Summary:	CVE-2011-2487 jbossws: Prone to Bleichenbacher attack against to be distributed symmetric key
Product:	[Other] Security Response	Reporter:	Jan Lieskovsky <jlieskov>
Component:	vulnerability	Assignee:	Red Hat Product Security <security-response-team>
Status:	CLOSED ERRATA	QA Contact:
Severity:	high	Docs Contact:
Priority:	high
Version:	unspecified	CC:	asoldano, bressers, djorm, fnasser, security-response-team
Target Milestone:	---	Keywords:	Security
Target Release:	---
Hardware:	All
OS:	Linux
Whiteboard:
Fixed In Version:		Doc Type:	Bug Fix
Doc Text:	A flaw was found in JBoss web services where the services used a weak symmetric encryption protocol, PKCS#1 v1.5. An attacker could use this weakness in chosen-ciphertext attacks to recover the symmetric key and conduct further attacks.	Story Points:	---
Clone Of:		Environment:
Last Closed:	2013-11-22 02:28:18 UTC	Type:	---
Regression:	---	Mount Type:	---
Documentation:	---	CRM:
Verified Versions:		Category:	---
oVirt Team:	---	RHEL 7.3 requirements from Atomic Host:
Cloudforms Team:	---	Target Upstream Version:
Embargoed:
Bug Depends On:	883217, 883218, 883219, 883220, 883221, 883222, 918348
Bug Blocks:	751414, 789173, 835396, 849517, 883225

Description Jan Lieskovsky 2011-06-15 17:47:15 UTC

It was found that JBossWS, a J2EE Web Services server, leaked further
channel data, by using PKCS#1 v1.5 protocol family / public key encryption
scheme in order to distribute the symmetric key. A remote attacker, aware
of a cryptographic weakness of the PKCS#1 v1.5 public key encryption scheme,
could use this flaw to conduct chosen-encrypted-key attacks, leading to the
recovery of the entire plaintext form of the intended symmetric key, to be
distributed, by examining of the differences between SOAP responses, sent
from JBossWS server.

Acknowledgements:

Red Hat would like to thank Juraj Somorovsky of Ruhr-University Bochum
for reporting this issue.

Comment 7 Jan Lieskovsky 2011-06-23 13:55:25 UTC

The CVE identifier of CVE-2011-2487 has been assigned to this issue.
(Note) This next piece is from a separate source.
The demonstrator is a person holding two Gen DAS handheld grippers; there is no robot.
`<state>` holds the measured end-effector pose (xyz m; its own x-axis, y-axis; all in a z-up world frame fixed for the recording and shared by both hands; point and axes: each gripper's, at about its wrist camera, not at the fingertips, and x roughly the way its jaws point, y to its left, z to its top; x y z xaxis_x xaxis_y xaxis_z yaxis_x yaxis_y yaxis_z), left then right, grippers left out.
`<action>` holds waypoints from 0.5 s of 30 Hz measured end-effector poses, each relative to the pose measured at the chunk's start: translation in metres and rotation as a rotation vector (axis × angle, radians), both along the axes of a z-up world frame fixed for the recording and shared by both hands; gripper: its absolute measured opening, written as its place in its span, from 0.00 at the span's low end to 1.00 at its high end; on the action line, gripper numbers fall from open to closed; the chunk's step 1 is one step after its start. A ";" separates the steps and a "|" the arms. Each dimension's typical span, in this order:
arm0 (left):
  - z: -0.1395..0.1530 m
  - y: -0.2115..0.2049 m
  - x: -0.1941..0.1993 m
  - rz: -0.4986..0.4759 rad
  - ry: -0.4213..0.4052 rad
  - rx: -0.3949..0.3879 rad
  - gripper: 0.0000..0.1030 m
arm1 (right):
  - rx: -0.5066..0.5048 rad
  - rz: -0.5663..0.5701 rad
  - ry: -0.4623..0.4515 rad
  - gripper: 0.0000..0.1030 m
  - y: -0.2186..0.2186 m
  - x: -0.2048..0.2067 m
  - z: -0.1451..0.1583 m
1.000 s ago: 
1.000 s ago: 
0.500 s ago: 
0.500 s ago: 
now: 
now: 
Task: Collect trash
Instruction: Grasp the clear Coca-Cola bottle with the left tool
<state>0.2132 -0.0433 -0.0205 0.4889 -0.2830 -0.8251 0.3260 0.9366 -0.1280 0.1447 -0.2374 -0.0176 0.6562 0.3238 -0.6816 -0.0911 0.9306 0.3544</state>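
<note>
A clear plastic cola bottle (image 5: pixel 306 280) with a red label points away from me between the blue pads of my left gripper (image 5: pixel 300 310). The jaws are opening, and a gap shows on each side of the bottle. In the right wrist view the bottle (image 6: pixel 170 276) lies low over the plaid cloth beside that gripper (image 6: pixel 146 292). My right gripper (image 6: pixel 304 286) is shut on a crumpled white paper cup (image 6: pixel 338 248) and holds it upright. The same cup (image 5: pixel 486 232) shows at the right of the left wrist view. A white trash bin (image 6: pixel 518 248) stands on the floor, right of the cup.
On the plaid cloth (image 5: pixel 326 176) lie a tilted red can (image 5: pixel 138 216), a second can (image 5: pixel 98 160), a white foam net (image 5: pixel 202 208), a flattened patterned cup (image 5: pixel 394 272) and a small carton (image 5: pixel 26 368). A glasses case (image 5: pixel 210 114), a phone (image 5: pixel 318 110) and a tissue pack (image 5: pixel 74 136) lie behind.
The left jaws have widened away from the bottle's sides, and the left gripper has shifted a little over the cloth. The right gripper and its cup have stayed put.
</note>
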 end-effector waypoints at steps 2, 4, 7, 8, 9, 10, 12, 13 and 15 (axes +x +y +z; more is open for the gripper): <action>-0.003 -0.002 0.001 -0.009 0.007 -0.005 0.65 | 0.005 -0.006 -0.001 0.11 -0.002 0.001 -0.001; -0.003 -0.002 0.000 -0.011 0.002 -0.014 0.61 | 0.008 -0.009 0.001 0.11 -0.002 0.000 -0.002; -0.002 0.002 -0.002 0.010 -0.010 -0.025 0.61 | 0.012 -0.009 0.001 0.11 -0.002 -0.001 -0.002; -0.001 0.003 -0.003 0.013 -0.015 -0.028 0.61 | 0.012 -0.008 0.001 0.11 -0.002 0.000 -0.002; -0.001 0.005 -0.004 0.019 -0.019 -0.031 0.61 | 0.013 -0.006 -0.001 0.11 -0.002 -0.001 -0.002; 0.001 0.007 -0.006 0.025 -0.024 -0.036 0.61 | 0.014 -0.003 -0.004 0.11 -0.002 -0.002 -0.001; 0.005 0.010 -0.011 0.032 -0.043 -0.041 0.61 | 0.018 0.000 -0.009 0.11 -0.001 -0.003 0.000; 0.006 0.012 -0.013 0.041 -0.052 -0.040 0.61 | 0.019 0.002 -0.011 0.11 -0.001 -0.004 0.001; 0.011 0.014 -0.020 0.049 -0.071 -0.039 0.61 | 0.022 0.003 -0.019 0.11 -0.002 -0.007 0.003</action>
Comment 32 David Jorm 2012-11-15 04:32:16 UTC

External References:

https://www.nds.ruhr-uni-bochum.de/research/publications/breaking-xml-encryption-pkcs15/

Comment 33 David Jorm 2012-11-21 01:42:27 UTC

Statement:

This flaw affects Apache CXF (WSS4J) and jbossws-native as shipped with various JBoss products. It does not affect JBoss Enterprise Application Platform 6 and JBoss Application Server 7.1.1 and above. These products include WSS4J 1.6.5, which incorporates a fix for this flaw. On affected products, this flaw can be mitigated by using the RSA-OAEP key wrap algorithm, instead of the default RSA-v1.5 algorithm. To use RSA-OAEP, edit the jboss-ws-security configuration file and add the property keyWrapAlgorithm="rsa_oaep" to the encrypt element.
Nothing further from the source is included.